L’obiettivo dichiarato della vostra iniziativa è la protezione del clima. Ma allo stesso tempo affermate che “è necessario riformare radicalmente il nostro sistema economico”. L’impressione è di essere ancora alla lotta di classe, al superamento del capitalismo: la vostra non è ottusità ideologica?

Partiamo semplicemente dall’osservazione della realtà: la crisi climatica e la concentrazione della ricchezza. Questi due problemi concreti vanno affrontati assieme. È quanto propone la nostra iniziativa, che permetterebbe di ricavare 6 miliardi di franchi all’anno per finanziare ad esempio programmi per il mantenimento di posti di lavoro e di formazione continua, lo sviluppo della mobilità sostenibile o programmi di risanamento energetico degli edifici.

Ve la prendete con i ‘super-ricchi’ che “minacciano il nostro futuro e la democrazia”: che problema avete con loro?

Non è una questione personale, ma di giustizia. Il fatto è che numerosi studi – il recente rapporto di Oxfam, ad esempio – dimostrano come le persone più ricche siano quelle che inquinano molto di più. Noi perciò diciamo che, in base al principio ‘chi inquina paga’ sancito dalla Costituzione, questi super-ricchi devono contribuire maggiormente alla lotta contro la crisi climatica. Sono sempre loro, poi, a trarre il maggior beneficio dal sistema capitalistico, controllando il potere grazie alla ricchezza. In questo senso, la nostra iniziativa funge da correttivo.

La Svizzera ha già un sistema fiscale fortemente progressivo: il 10% delle persone più ricche garantisce il 90% del gettito dell’imposta sulla sostanza e il 50% del gettito dell’imposta sul reddito.

Nessuno nega che i super-ricchi già oggi contribuiscono in maniera interessante dal punto di vista fiscale. Ma non è sufficiente. Se il sistema fiscale funzionasse a dovere, non avremmo una tale concentrazione della ricchezza. In Svizzera l’1% più ricco possiede quasi il 45% del patrimonio totale; e le 300 famiglie più ricche possiedono 833,5 miliardi di franchi. Dall’altra parte, la stragrande maggioranza della popolazione vede i salari ristagnare mentre i premi di cassa malati e gli affitti aumentano senza sosta.

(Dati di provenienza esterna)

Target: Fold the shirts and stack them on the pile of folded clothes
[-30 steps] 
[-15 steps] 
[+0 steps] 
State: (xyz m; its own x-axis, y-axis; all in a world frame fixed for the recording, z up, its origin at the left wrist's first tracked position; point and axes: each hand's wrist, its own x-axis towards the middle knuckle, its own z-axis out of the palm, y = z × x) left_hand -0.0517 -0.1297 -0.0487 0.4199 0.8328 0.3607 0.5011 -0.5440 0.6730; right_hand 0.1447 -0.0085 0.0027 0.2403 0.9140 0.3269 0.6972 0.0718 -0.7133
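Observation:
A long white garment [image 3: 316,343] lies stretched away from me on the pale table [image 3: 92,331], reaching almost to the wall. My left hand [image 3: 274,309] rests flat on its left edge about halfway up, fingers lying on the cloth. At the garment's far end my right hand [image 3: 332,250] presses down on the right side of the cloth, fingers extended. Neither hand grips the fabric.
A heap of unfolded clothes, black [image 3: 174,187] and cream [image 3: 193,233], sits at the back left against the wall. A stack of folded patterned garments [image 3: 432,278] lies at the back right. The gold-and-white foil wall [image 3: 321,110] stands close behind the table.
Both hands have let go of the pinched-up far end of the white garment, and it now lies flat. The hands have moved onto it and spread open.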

In Svizzera, i soldi di una famiglia sono già tassati come reddito e come sostanza. Inoltre, siamo tra i pochi Paesi dell’Ocse ad avere sia un’imposta sulla sostanza incisiva, sia imposte (cantonali) sulle successioni. Che bisogno c’è di appesantire ulteriormente la macchina fiscale?

La macchina fiscale non è pesante, ma complicata. La nostra è una delle soluzioni possibili al problema della concentrazione della ricchezza. Ce ne sarebbero molte altre: aumentare un po’ l’imposta sulla sostanza, una micro-tassa sulle transazioni finanziarie, e così via. Abbiamo optato per l’imposta di successione basandoci su dati che dimostrano come l’80% del patrimonio dei 300 super-ricchi residenti in Svizzera è frutto di eredità, ossia di privilegi.

Se molti contribuenti facoltosi lasceranno la Svizzera, anche il gettito delle imposte sul reddito e sulla sostanza si contrarrà. Secondo uno studio di Marius Brühlart, dell’Università di Losanna, la vostra imposta sulle successioni finirà addirittura col provocare perdite fiscali allo Stato, anziché generare maggior introiti. Giocate col fuoco?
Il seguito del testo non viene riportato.